WHAT IS REQUIRED: Return all of the data exactly, omitting any images.

SUPPLIED DATA:
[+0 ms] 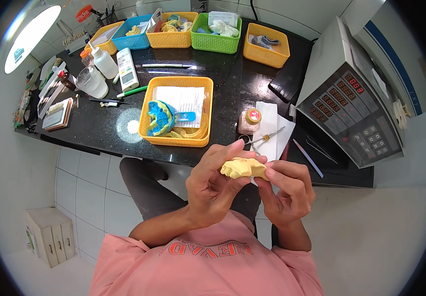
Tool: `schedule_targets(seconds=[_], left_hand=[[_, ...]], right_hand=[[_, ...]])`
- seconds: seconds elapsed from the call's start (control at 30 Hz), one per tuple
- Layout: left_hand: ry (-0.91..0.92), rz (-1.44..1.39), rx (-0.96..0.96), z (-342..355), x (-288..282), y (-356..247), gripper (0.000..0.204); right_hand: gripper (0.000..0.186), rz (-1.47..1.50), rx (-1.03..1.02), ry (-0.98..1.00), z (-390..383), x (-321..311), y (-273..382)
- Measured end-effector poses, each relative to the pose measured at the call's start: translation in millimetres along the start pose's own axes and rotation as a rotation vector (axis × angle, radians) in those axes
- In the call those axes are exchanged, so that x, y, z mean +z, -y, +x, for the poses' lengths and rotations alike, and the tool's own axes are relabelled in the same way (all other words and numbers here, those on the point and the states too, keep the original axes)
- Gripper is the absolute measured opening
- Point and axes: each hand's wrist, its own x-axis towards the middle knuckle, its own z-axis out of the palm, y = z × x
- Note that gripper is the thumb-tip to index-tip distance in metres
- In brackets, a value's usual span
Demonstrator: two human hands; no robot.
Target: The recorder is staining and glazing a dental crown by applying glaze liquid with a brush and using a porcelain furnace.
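Observation:
I hold a pale yellow plaster dental cast (242,167) in both hands above my lap, at the front edge of the black counter. My left hand (213,185) grips its left part with fingers and thumb. My right hand (287,192) pinches its right end between thumb and fingers. Beyond my hands lie white papers (281,138) with scissors (268,139) and a small jar (248,123) of pale pink material with a round lid. To the left of these, a yellow tray (176,140) holds a printed sheet (188,101) and a blue impression tray (161,118) with yellow-blue material.
The black counter (223,74) carries colored baskets (215,42) along the back, bottles (104,64) and pens at left, and slim tools (307,155) at right. A lamp (33,37) hangs upper left. A large machine with a keypad (371,140) stands right. A small cabinet (50,239) sits lower left.

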Motion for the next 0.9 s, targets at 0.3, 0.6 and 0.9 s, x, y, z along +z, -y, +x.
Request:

ANSWER BELOW:
[+0 ms] 
Tool: `schedule_targets(seconds=[_], left_hand=[[_, ...]], right_hand=[[_, ...]])`
- seconds: seconds elapsed from the call's start (control at 30 Hz), one per tuple
- Layout: left_hand: ry (-0.91..0.92), rz (-1.44..1.39), rx (-0.96..0.96), z (-342..355), x (-288..282), y (-356..247), gripper (0.000..0.204); right_hand: gripper (0.000..0.186), rz (-1.47..1.50), rx (-1.03..1.02), ry (-0.98..1.00), z (-390..383), x (-321..311), y (-273..382)
- Measured end-effector poses, each relative to the pose measured at the call's start: translation in millimetres along the start pose's own axes and rotation as a rotation vector (axis × angle, radians) in those axes
- In the call those axes are exchanged, so that x, y, z mean +z, -y, +x, for the poses' lengths and rotations alike, and the tool's own axes are relabelled in the same way (all other words and numbers here, those on the point and the states too, keep the original axes)
- Gripper is the absolute measured opening
- Point and axes: each hand's wrist, its own x-axis towards the middle knuckle, its own z-axis out of the palm, y = z × x
- Note that gripper is the thumb-tip to index-tip distance in metres
- In brackets, a value's usual span
Demonstrator: two human hands; no robot.
Target: The recorder is staining and glazing a dental crown by applying glaze liquid with a brush and using a porcelain furnace.
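Observation:
I hold a pale yellow plaster dental cast (242,167) in both hands above my lap, at the front edge of the black counter. My left hand (213,185) grips its left part with fingers and thumb. My right hand (287,192) pinches its right end between thumb and fingers. Beyond my hands lie white papers (281,138) with scissors (268,139) and a small jar (248,123) of pale pink material with a round lid. To the left of these, a yellow tray (176,140) holds a printed sheet (188,101) and a blue impression tray (161,118) with yellow-blue material.
The black counter (223,74) carries colored baskets (215,42) along the back, bottles (104,64) and pens at left, and slim tools (307,155) at right. A lamp (33,37) hangs upper left. A large machine with a keypad (371,140) stands right. A small cabinet (50,239) sits lower left.
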
Motion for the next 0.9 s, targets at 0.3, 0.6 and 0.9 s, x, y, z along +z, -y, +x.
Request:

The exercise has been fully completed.